Mesmo diante de provas inequívocas do sofrimento psíquico e emocional causado pelo abandono, a falta de uma norma expressa limitava a efetividade das decisões e a segurança jurídica necessária para a proteção integral da criança e do adolescente emocionalmente abandonado e negigenciado.
Existir a Lei de Abandono Afetivo cumpre duas importantíssimas funções: a segurança jurídica no combate e prevenção a esse mal, e o efeito pedagógico de conscientizar a sociedade e os profissionais do Direito, da Psicologia e do Serviço Social sobre a existencia real desse mal e seus danos à infância.

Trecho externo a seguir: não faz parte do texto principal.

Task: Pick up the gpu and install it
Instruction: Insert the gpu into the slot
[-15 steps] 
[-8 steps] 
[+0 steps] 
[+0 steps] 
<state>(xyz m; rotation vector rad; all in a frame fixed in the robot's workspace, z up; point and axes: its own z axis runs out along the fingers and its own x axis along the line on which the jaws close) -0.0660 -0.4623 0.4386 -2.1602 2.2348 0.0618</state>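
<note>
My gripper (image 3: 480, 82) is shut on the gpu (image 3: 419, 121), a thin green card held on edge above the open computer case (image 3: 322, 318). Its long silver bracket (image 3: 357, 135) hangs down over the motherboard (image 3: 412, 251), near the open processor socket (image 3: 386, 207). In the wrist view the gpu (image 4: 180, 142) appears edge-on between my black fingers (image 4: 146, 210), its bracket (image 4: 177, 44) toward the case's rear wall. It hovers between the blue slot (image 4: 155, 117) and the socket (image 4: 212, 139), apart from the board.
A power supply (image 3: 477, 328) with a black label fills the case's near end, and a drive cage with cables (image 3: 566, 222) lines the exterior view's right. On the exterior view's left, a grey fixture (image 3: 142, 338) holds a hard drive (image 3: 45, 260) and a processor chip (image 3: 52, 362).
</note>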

De modo análogo, a revogação da Lei de Alienação Parental (Lei nº 12.318/2010) representaria um retrocesso grave no sistema de proteção da infância e da adolescência. Assim como ocorreu no passado com o abandono afetivo, relegar a questão da alienação parental apenas ao entendimento subjetivo de cada magistrado é fragilizar o combate a uma prática reconhecida nacional e internacionalmente como lesiva ao desenvolvimento emocional e relacional de crianças e adolescentes.

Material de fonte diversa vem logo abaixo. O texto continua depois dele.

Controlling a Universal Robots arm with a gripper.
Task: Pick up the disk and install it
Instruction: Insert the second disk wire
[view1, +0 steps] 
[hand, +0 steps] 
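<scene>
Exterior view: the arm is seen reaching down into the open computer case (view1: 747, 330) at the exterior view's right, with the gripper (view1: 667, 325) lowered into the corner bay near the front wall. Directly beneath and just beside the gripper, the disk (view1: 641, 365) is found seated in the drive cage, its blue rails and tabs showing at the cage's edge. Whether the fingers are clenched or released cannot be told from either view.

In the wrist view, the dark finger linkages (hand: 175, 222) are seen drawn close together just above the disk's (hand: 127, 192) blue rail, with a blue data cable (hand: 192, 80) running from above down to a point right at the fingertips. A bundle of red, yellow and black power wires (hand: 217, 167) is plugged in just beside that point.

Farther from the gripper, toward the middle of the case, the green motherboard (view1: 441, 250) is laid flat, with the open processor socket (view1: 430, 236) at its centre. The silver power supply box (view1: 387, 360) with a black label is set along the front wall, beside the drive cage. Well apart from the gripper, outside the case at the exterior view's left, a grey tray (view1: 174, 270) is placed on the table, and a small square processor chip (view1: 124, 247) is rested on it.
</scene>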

A existência dos comportamentos parentais alienadores está documentada em estudos científicos nos Estados Unidos, na Austrália, no Chile, na China, no Líbano, no Brasil e em vários outros países que se dedicam à pesquisa científica sobre esse problema. Para isso, confiram a cartilha produzida pelo IBDFAM em :https://ibdfam.org.br/upload/ebook/alienacao_parental.pdf .
A alienação parental, embora fortemente amparada pela doutrina psicológica, jurídica e social, necessita de respaldo normativo claro e pedagógico, que oriente a sociedade sobre a gravidade de tais condutas e que forneça instrumentos concretos ao Judiciário para preveni-las e reprimi-las. Revogar a lei seria transmitir à sociedade a equivocada mensagem de que o problema não existe ou, pior, de que as práticas alienadoras estão legitimadas diante da omissão do Estado em sobre elas legislar.

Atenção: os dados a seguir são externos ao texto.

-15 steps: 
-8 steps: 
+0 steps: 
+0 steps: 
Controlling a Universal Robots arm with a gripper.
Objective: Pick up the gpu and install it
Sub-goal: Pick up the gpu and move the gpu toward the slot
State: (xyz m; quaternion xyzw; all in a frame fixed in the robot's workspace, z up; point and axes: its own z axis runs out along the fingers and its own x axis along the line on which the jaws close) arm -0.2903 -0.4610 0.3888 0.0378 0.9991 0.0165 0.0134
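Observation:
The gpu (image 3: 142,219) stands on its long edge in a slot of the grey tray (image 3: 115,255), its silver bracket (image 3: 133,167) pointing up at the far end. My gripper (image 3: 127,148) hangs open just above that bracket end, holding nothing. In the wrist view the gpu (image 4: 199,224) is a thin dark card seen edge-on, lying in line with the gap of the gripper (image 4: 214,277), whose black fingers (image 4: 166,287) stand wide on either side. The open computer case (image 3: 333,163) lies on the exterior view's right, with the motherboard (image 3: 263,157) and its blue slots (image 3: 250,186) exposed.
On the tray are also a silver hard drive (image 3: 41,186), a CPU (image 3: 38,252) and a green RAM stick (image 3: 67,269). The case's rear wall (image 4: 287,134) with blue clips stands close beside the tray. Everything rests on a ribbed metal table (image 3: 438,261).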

Conclui-se, portanto, que revogar a Lei de Alienação Parental é desproteger a infância. É abdicar do caráter educativo e preventivo da norma, que tem papel essencial na conscientização social e na defesa de vínculos familiares saudáveis. Tal revogação abriria espaço para a impunidade e para a perpetuação de comportamentos que ferem profundamente o melhor interesse da criança e do adolescente — princípio basilar do ordenamento jurídico brasileiro e da Convenção Internacional dos Direitos da Criança.
A promulgação da Lei do Abandono Afetivo nos ensina sobre a importância de que as violências sejam nomeadas e de que ferramentas juríicas específicas sejam criadas para seu combate, ao invés de se torcer que interpretações sejam feitas sobre disposições gerais e abrangentes do ECA e do Código Civil.